Finalmente risistemata la strada provinciale che dallo svincolo porta al paese: è stato uno dei primi lavori della nuova amministrazione provinciale. Ma altre opere pubbliche sono nel programma del prossimo quinquennio: la facciata della chiesa di S. Rocco, per esempio. Oppure il restauro del lavatoio comunale e di tutto il centro storico - cementato quasi del tutto negli ultimi trent’anni - sul modello della pavimentazione già effettuata in vico Marisa Di Nardo. La sistemazione di alcuni locali di interesse pubblico e gli uffici stessi del municipio. E il non dimenticato progetto della circonvallazione, di cui si sono dotati anche centri più piccoli del nostro – Fallo persino! – o più grandi come Quadri che tanto ha ‘combattuto’ per ottenere che la Fondovalle Sangro aggirasse il centro.
Stiamo aspettando che la racconta differenziata dei rifiuti possa finalmente partire, dopo l’annuncio – messo in risalto anche su questo sito - che risale alla primavera scorsa.

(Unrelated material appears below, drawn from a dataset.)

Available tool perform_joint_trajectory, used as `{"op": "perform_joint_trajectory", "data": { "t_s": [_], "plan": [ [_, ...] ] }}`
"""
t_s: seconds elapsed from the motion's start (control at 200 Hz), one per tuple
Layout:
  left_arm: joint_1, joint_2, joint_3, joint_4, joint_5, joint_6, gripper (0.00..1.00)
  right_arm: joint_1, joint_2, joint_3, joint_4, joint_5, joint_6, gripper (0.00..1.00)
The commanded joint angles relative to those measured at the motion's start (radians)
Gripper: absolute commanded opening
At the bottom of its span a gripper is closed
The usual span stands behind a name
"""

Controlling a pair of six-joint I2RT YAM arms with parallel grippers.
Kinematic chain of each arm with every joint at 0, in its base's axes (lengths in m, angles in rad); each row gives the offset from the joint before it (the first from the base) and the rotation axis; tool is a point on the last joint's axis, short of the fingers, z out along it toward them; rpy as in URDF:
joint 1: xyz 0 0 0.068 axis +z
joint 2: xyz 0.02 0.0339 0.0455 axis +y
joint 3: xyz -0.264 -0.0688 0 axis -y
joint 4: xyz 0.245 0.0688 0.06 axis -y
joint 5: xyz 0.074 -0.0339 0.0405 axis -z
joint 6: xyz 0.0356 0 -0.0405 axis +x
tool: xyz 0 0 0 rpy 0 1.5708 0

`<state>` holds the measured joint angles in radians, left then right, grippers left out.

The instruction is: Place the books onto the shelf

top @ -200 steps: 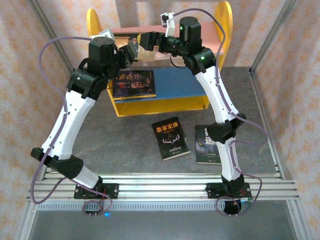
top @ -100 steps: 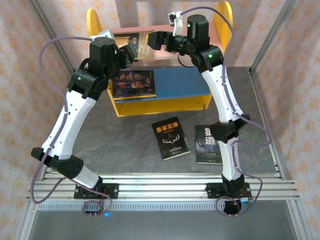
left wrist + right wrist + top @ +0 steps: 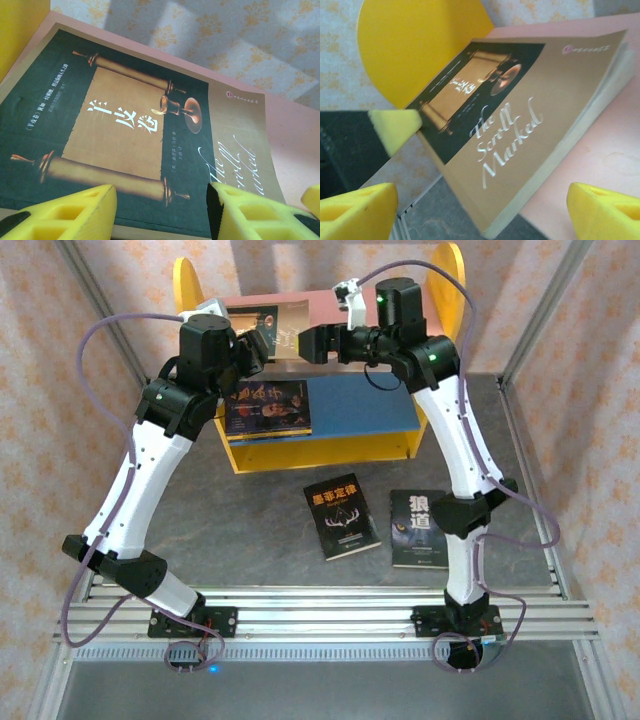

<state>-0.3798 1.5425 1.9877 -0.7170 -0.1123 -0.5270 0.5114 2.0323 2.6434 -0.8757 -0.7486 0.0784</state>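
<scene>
The shelf (image 3: 446,300), with yellow round-topped sides, bears a brown scroll-cover book (image 3: 268,320) on its pink upper board (image 3: 605,145), one corner past the edge; a dark book (image 3: 267,407) lies flat on the blue lower board (image 3: 360,405). A yellow-lettered black book (image 3: 341,517) and a white-lettered black book (image 3: 422,528) lie flat on the worktop (image 3: 270,530) before it.

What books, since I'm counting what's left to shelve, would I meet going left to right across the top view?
Dark book on the blue board → yellow-titled black book → white-titled black book.

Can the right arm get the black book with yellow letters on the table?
Probably yes. That black book lies flat on the table with nothing on it, near the right arm's base, and the right gripper, up at the shelf, is open.
</scene>
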Motion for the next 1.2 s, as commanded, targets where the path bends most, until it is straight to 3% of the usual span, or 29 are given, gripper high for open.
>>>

Imprevisti che riguardano il consorzio rifiuti impediscono che la raccolta possa iniziare. Sarà un segno di civiltà e di maturità - - la raccolta differenziata – che, siamo sicuri, sarà molto apprezzata dai cittadini.
Come sempre non sarà facile realizzare tutto ciò. Ma come sempre l’impegno sarà il massimo. Lo stesso impegno, se non maggiore, che ci ha fatto apprezzare - inequivocabilmente - da voi cittadini.